Open Source Words — Part 2

Word cloud by total frequency, generated from READMEs of the Top 2000 repositories on GitHub

There are many words used to describe software: framework, progressive, modular, reusable, extensible, scalable, simple, ad infinitum. Having worked with, and written, a number of web and mobile projects, I was curious: what words make up the collective developer lexicon, and what were they in response to?

To address this, I wrote some Python code to scrape and analyze the READMEs of the Top 2000 highest-starred GitHub repositories. I expected buzzwords to abound, but found that the best READMEs are written with their audience, other developers, in mind. Many of the most frequent words focus on installation, modification, and documentation: how to get up and running quickly and efficiently.


Background

TL;DR

  • Hypothesis: Libraries got big so developers created alternatives
  • READMEs are an important tool in project discoverability
  • Developers want frameworks that are easy to use and remix

jQuery

Perhaps the trends in open source software engineering proceed as a grand Hegelian dialectic, through a back-and-forth of thesis, anthesis, and synthesis. As the frameworks we use became larger and more monolithic, the natural response by some was simplify to create smaller, more modular frameworks. Take the example of jQuery:

As time progressed, jQuery grew larger and simultaneously less necessary (though thanks to compression technology, the actual bytes sent down the wire grew at a much slower rate). The response?
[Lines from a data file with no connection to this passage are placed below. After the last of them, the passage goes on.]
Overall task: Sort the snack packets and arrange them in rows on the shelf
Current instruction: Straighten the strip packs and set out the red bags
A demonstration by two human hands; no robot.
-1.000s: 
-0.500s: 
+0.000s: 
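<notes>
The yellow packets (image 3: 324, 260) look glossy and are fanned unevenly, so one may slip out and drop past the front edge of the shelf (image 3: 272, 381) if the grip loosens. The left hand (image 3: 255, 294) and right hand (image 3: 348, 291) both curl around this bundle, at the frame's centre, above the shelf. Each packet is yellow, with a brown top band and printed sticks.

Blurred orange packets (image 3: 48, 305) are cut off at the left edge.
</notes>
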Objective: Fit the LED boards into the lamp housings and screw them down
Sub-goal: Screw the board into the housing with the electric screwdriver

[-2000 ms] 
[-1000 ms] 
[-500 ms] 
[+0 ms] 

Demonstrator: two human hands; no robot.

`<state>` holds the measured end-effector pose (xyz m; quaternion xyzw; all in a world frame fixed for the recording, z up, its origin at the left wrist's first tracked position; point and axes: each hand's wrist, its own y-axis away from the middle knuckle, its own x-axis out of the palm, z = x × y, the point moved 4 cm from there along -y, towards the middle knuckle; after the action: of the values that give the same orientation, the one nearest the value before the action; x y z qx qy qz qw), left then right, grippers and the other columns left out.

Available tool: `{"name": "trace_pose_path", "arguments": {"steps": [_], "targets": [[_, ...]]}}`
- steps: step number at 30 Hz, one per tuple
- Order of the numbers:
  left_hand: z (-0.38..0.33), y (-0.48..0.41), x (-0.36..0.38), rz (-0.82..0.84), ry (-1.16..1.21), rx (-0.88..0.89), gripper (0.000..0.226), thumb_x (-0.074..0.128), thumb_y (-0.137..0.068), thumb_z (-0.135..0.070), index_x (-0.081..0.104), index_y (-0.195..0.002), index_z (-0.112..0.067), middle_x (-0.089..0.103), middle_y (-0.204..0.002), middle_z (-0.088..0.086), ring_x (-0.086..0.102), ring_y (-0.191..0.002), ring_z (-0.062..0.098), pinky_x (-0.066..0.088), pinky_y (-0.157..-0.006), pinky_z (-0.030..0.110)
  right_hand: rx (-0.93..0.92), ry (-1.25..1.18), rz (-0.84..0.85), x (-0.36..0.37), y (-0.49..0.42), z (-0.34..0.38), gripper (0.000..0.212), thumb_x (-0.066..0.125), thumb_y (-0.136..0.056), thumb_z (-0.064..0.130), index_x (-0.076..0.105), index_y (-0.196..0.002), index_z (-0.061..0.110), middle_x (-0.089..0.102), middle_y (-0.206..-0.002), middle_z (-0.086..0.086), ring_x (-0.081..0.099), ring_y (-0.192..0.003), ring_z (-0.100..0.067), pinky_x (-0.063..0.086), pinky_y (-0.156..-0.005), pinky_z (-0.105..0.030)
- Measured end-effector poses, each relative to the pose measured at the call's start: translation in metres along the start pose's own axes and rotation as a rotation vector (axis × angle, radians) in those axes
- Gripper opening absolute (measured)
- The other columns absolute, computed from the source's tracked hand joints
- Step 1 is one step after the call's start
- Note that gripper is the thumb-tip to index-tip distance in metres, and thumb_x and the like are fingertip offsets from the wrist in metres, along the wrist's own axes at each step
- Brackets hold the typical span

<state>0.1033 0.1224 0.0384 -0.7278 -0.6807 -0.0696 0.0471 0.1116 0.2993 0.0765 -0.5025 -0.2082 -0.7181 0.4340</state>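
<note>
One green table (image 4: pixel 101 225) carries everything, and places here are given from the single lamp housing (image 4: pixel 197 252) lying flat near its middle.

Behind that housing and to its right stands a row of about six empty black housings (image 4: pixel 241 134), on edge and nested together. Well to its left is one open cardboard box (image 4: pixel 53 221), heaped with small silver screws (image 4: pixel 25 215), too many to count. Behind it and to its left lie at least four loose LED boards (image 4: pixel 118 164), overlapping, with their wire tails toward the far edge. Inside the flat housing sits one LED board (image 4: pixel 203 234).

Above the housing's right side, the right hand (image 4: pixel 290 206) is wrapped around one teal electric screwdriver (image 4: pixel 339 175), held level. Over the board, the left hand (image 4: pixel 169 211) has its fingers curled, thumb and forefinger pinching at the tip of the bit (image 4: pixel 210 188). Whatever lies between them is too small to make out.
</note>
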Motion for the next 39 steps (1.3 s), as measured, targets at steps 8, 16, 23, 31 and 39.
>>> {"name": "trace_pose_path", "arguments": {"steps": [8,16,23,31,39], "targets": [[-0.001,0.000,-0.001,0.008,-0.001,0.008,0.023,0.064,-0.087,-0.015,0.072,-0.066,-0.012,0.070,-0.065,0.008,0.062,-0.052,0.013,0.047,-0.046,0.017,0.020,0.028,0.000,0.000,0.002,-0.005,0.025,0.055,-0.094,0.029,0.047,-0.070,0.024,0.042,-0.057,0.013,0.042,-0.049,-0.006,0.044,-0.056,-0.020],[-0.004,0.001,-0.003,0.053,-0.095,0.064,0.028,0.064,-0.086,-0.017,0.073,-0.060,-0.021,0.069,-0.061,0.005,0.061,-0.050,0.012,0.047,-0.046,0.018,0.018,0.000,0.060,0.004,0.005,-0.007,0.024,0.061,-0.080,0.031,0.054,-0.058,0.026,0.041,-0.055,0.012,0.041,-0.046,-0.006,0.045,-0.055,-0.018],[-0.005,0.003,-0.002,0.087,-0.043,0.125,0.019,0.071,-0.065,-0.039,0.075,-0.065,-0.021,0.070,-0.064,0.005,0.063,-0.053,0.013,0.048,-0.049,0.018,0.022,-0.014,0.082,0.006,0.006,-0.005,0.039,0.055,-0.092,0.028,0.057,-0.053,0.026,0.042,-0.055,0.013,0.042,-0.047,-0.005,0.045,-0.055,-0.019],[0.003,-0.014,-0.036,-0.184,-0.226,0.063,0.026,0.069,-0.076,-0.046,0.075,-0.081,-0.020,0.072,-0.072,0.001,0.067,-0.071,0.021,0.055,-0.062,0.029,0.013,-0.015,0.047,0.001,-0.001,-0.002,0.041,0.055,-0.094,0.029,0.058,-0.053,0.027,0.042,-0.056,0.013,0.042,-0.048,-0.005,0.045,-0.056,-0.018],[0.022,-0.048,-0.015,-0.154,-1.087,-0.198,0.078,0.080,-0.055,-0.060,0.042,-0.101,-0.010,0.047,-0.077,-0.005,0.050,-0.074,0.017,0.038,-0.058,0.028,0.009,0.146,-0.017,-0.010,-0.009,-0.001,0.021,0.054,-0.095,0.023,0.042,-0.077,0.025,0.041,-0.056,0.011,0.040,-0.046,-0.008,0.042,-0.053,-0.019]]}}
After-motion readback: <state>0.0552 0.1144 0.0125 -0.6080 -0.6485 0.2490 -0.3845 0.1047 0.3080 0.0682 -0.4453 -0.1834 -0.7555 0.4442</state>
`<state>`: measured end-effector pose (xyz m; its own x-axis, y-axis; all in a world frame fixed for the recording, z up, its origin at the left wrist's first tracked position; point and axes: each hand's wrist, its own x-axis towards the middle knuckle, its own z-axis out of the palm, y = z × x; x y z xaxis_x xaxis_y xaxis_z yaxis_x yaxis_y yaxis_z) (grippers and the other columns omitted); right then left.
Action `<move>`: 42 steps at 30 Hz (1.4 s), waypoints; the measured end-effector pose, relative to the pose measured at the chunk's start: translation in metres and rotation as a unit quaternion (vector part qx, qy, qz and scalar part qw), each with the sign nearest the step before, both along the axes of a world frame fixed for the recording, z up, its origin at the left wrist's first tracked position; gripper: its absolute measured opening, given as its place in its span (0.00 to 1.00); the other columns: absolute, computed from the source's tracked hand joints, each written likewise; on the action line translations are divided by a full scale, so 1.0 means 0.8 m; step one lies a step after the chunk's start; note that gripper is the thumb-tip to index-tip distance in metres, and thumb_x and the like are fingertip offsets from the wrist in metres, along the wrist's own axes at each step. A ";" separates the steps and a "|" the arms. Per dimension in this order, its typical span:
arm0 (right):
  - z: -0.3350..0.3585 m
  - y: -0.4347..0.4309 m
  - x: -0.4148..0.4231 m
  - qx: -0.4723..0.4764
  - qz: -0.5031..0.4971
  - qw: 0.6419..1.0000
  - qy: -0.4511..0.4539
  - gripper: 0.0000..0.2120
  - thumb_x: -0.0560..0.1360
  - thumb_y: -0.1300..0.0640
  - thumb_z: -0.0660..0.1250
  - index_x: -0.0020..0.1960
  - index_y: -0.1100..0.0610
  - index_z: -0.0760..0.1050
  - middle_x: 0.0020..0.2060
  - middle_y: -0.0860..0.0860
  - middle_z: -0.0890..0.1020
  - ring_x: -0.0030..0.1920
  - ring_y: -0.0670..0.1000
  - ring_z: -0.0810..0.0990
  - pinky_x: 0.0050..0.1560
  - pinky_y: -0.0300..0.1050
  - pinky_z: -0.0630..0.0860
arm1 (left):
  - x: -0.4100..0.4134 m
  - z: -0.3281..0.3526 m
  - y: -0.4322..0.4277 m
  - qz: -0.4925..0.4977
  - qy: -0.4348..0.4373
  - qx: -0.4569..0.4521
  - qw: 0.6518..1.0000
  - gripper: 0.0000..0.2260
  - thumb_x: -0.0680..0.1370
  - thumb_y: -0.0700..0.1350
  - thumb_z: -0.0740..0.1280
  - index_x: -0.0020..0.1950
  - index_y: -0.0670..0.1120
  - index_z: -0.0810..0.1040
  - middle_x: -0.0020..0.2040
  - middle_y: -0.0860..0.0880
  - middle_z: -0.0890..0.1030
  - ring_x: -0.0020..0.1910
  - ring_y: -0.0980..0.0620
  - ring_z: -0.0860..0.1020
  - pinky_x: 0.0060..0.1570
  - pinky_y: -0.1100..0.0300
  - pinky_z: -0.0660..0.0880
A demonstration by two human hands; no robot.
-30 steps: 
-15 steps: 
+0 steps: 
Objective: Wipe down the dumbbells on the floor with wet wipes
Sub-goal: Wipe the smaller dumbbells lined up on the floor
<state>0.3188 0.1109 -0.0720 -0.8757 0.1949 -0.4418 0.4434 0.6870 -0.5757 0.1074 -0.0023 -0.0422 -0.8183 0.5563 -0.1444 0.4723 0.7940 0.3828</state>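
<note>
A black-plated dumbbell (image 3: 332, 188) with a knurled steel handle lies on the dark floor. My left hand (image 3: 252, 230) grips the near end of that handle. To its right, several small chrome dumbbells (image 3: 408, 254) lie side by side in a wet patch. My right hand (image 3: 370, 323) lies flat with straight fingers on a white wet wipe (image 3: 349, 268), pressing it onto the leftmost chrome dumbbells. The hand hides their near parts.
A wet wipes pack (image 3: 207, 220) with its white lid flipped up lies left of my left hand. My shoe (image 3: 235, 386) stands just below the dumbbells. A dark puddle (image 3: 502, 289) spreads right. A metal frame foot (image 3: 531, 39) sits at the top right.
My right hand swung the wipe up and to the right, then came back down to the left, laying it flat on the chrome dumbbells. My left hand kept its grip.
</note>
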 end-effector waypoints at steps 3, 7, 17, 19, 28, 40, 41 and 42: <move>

Some developers believe that jQuery is protecting us from a great demon of browser incompatibility when, in truth, post-IE8, browsers are pretty easy to deal with on their own.–You Might Not Need jQuery

jQuery was created in 2006, and 12 years later it’s still alive! It’s undoubtedly the quintessential javascript library, and for its first few years was nothing short of essential. But as ECMA standards were adopted and web applications become more complicated, it slowly proved to be a burden.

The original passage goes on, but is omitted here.